> _WORK INSTRUCTION_
Every line below between the line holding "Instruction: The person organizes" and the line holding "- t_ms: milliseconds", inclusive, should be repeated exactly, and all other lines omitted.

Stored records:
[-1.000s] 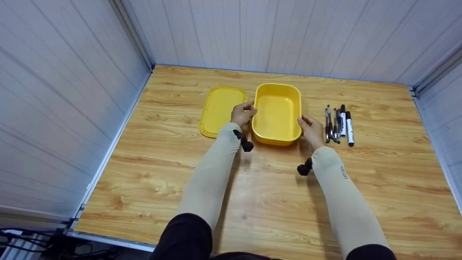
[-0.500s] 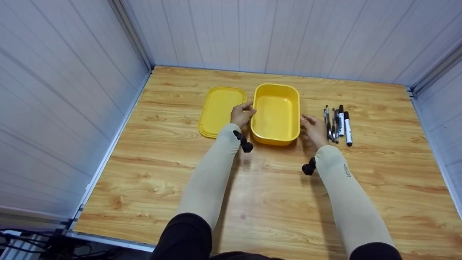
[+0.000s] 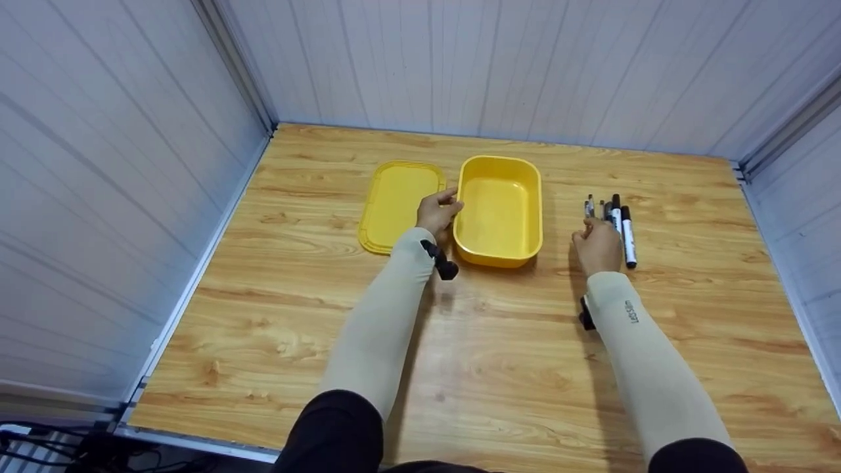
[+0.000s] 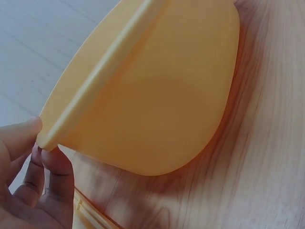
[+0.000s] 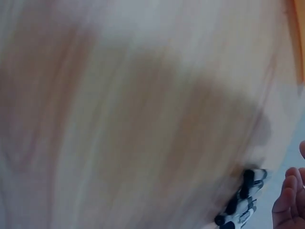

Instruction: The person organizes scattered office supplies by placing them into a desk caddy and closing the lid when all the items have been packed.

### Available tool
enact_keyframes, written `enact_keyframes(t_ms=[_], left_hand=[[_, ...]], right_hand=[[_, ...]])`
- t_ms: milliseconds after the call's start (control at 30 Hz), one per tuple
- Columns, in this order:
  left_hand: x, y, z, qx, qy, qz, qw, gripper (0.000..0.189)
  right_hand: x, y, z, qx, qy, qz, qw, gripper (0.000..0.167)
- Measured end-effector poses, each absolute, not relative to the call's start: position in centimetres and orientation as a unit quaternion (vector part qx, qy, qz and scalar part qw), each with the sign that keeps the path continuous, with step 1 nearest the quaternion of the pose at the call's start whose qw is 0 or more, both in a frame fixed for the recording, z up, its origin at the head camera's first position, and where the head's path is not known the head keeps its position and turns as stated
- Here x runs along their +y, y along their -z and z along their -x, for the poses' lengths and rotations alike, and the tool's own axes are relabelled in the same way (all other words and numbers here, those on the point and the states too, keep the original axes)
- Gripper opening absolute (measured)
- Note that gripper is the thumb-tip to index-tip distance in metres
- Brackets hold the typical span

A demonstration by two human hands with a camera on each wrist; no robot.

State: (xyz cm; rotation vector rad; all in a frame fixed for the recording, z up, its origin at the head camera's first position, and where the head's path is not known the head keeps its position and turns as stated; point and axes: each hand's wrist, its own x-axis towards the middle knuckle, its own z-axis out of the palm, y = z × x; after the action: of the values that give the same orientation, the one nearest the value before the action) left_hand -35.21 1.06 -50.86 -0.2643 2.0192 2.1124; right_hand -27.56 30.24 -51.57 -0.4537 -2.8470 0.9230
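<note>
A yellow rectangular box (image 3: 497,220) stands uncovered on the wooden table, with nothing inside it. My left hand (image 3: 436,212) pinches its left rim; in the left wrist view the thumb lies on one side of the rim (image 4: 97,71) and the fingers curl under it. My right hand (image 3: 599,247) is over the near ends of several pens (image 3: 590,208), fingers loosely bent and holding nothing. In the right wrist view this hand (image 5: 291,200) shows apart from the pens (image 5: 245,195). Two white markers with black caps (image 3: 629,240) lie beside the pens, partly hidden by the hand.
A flat yellow lid (image 3: 399,203) lies just left of the box, partly behind the left hand. White panel walls (image 3: 420,66) stand at the back and both sides of the table (image 3: 499,368). Black cables (image 3: 46,440) show past the near left corner.
My right hand has let go of the box's right side and moved right, over the pens. The left hand keeps its hold on the rim. The view has shifted slightly.
</note>
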Motion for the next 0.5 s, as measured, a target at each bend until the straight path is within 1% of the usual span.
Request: enact_keyframes(t_ms=[233,500], left_hand=[[0.9,50.8,35.1,0.717,-0.684,0.082,0.105,0.042],[1.0,51.0,35.3,0.717,-0.686,0.078,0.094,0.042]], right_hand=[[30.9,52.4,27.5,-0.947,-0.272,0.158,0.055,0.039],[31.3,53.2,27.6,-0.950,-0.263,0.152,0.070,0.037]])
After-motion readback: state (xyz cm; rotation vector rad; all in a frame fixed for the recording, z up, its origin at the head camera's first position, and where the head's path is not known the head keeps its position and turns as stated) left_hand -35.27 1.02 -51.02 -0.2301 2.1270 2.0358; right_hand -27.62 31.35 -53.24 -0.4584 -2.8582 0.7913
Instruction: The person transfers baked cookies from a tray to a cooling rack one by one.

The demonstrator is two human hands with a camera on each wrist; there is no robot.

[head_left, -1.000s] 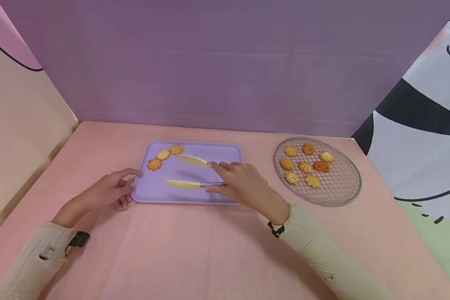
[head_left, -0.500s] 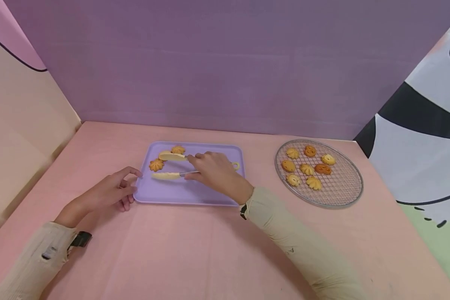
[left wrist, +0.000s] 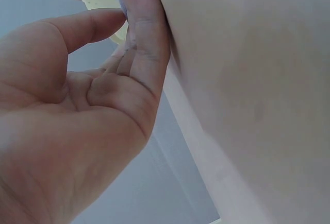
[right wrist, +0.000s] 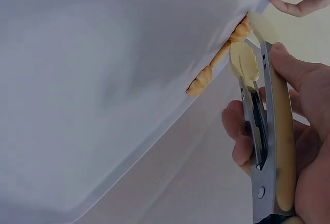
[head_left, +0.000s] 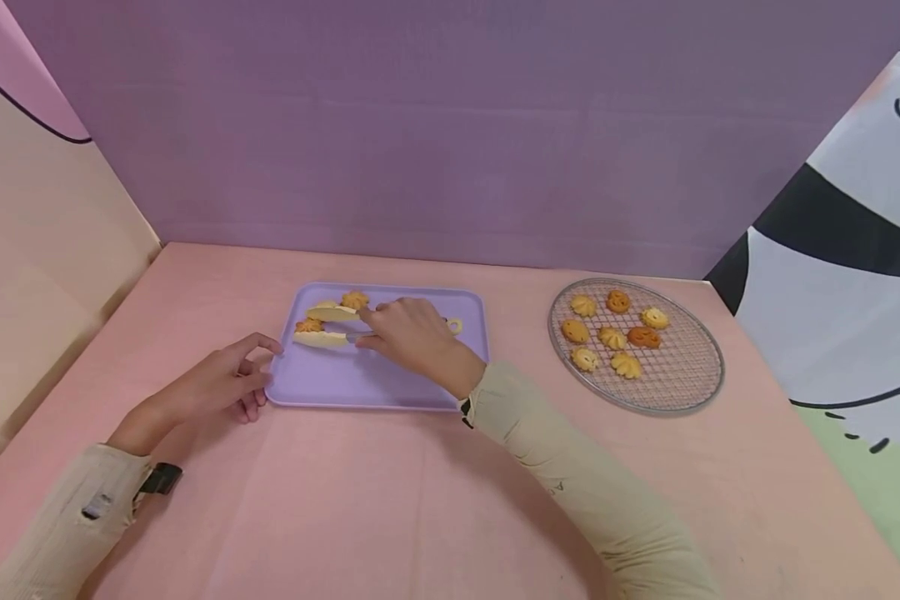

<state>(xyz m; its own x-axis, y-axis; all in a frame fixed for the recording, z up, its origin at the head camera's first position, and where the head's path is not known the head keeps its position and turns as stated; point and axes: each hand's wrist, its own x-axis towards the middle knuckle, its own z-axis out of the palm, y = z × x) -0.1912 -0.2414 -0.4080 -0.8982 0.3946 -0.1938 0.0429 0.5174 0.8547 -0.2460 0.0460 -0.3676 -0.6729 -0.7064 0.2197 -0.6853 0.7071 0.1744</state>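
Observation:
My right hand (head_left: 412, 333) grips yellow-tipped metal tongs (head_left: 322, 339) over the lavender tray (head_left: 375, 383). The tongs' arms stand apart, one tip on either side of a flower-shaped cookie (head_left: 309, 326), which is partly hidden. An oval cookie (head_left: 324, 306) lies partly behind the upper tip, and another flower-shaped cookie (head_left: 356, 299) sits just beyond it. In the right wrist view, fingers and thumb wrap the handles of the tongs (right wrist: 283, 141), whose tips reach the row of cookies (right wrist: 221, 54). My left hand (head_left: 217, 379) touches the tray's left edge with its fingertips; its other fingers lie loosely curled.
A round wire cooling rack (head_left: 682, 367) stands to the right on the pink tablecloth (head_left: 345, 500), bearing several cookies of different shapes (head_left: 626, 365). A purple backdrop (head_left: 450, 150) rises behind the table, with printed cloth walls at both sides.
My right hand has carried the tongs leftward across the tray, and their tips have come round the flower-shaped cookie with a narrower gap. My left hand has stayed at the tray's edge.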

> _ANSWER AREA_
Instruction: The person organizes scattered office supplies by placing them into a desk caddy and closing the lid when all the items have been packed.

### Available tool
enact_keyframes, written `enact_keyframes(t_ms=[_], left_hand=[[_, ...]], right_hand=[[_, ...]])`
- t_ms: milliseconds after the call's start (control at 30 Hz), one per tuple

Nothing further is needed for the exercise.